OS Therapies Incorporated (NYSE American: OSTX) announced today that the last patient (Patient #41) in the AOST-2121 clinical trial of OST-HER2 for recurrent, resected Osteosarcoma has received their final treatment dose. This patient is expected to complete the final radiological imaging evaluation, a key part of the 12-month Event Free Survival (EFS) analysis, by early Q4 2024. The company will soon close all trial sites and lock the database in preparation for data analysis, with topline results anticipated in Q4 2024.
OST-HER2, a biologic therapeutic candidate, is a Listeria monocytogenes (Lm) vector-based immunotherapy designed to prevent metastasis, delay recurrence, and improve overall survival in Osteosarcoma patients. The AOST-2121 study aims to demonstrate the efficacy of OST-HER2 in patients with recurrent disease who are at high risk of further recurrence. The study involves 16 doses of OST-HER2 administered every three weeks, with a follow-up four weeks after the final dose, totaling 52 weeks. The treatment generates T-cells targeting HER2-expressing tumor cells, potentially reducing or halting recurrence. Currently, there are no approved adjuvant treatments for recurrent Osteosarcoma in the U.S.
The AOST-2121 trial has reached full enrollment, with 41 patients treated at 21 sites across the U.S. The primary endpoints are EFS at 12 months and Overall Survival (OS) at 36 months, with interim OS data at 12 and 24 months. Topline EFS and interim 2-year OS data, along with additional secondary analyses, are expected in Q4 2024. There have been no novel FDA-approved therapies for Osteosarcoma in over 40 years.

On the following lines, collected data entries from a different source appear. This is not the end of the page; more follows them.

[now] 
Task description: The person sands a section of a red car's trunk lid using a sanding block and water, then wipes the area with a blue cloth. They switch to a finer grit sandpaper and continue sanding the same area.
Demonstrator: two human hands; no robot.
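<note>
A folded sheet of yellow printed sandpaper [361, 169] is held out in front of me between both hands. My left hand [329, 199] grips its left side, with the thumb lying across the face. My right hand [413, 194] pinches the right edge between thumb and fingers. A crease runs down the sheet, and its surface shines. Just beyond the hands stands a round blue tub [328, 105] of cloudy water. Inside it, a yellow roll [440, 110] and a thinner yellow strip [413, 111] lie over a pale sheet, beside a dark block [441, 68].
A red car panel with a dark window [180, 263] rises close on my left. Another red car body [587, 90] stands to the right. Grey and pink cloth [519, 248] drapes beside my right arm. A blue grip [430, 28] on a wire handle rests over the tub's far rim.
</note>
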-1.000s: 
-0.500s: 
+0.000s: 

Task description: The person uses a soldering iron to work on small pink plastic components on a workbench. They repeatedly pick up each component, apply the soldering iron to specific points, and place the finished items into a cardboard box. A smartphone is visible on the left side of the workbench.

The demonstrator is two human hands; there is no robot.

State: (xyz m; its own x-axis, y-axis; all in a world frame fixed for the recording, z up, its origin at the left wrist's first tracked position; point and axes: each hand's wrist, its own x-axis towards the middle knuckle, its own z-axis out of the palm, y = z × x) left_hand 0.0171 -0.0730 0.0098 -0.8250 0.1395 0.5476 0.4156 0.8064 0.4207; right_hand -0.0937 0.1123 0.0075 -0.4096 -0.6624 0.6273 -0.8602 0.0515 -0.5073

The addition of data from Patient #41 and Patient #40 will complement the interim data presented at ASCO 2024. OS Therapies also plans to pursue Breast cancer treatments following Osteosarcoma and appreciates the support from patients, families, clinicians, and the Osteosarcoma community.
About OS Therapies
OS Therapies is a clinical-stage oncology company dedicated to developing and commercializing treatments for Osteosarcoma and other solid tumors. Its lead asset, OST-HER2, uses Listeria bacteria’s immune-stimulatory effects to target HER2 protein. The company has completed a Phase 2b trial of OST-HER2 in recurrent Osteosarcoma, with results expected in Q4 2024. OS Therapies also advances its next-generation Antibody Drug Conjugate (ADC) platform, featuring tunable antibody-linker-payload candidates and proprietary silicone linker technology.